Data:
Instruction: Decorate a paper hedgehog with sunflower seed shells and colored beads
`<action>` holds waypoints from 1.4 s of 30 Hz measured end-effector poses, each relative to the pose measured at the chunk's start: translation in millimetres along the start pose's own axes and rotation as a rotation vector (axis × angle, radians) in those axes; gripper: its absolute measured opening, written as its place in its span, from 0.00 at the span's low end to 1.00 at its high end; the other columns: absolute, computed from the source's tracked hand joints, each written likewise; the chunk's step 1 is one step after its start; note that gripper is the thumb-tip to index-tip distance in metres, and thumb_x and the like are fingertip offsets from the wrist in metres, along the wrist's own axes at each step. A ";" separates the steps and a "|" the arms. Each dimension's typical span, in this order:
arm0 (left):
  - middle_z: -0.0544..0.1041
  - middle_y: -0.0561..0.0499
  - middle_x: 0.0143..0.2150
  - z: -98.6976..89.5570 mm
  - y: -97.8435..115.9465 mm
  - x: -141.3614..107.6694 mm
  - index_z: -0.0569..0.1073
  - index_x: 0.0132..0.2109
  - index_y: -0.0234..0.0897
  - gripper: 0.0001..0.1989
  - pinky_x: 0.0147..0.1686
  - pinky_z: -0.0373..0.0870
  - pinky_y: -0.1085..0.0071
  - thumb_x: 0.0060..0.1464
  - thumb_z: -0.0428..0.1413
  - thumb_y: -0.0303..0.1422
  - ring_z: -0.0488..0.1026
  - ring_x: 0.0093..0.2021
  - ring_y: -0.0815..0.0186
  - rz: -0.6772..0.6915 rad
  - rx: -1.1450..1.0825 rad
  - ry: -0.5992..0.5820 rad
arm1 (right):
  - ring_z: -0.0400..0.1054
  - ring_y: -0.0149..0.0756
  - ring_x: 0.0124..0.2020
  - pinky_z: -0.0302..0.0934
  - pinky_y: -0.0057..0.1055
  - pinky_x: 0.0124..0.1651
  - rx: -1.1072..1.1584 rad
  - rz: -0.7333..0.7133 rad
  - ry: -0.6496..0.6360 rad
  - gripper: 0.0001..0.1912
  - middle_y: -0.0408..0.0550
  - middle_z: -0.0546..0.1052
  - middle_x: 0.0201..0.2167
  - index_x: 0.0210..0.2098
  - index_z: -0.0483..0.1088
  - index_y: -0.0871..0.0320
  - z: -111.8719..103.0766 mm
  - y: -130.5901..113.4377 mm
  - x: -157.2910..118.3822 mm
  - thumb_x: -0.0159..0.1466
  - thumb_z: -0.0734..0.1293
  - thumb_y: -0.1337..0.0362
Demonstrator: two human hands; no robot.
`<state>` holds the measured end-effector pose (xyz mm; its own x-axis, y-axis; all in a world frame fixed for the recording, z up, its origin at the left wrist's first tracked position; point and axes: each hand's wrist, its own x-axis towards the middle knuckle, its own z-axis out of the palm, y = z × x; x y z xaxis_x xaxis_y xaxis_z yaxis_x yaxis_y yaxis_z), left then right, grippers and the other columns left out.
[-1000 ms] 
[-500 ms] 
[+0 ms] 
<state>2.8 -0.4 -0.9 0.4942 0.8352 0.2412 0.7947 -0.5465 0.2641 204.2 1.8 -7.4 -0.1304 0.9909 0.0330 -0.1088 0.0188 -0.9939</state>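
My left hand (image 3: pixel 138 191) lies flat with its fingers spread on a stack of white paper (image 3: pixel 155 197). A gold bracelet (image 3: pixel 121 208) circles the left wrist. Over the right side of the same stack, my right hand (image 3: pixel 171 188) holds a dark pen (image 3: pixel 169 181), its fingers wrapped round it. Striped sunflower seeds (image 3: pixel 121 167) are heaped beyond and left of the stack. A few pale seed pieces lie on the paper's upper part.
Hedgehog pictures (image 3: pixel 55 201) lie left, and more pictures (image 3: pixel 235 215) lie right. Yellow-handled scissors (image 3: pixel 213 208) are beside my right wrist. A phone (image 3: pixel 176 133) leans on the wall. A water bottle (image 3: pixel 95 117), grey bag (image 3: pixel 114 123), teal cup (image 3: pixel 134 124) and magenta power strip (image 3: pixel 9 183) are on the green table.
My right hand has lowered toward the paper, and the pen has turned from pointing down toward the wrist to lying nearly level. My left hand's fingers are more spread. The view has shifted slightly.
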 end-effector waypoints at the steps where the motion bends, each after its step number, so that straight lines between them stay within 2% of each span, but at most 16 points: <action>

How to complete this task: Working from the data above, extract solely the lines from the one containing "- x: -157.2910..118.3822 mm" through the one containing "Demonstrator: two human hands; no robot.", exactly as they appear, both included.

Exercise solution:
  - x: -157.2910..118.3822 mm
  - thumb_x: -0.0159..0.1466
  - thumb_z: -0.0734..0.1293
  - thumb_y: -0.1337..0.0362
Demonstrator: two human hands; no robot.

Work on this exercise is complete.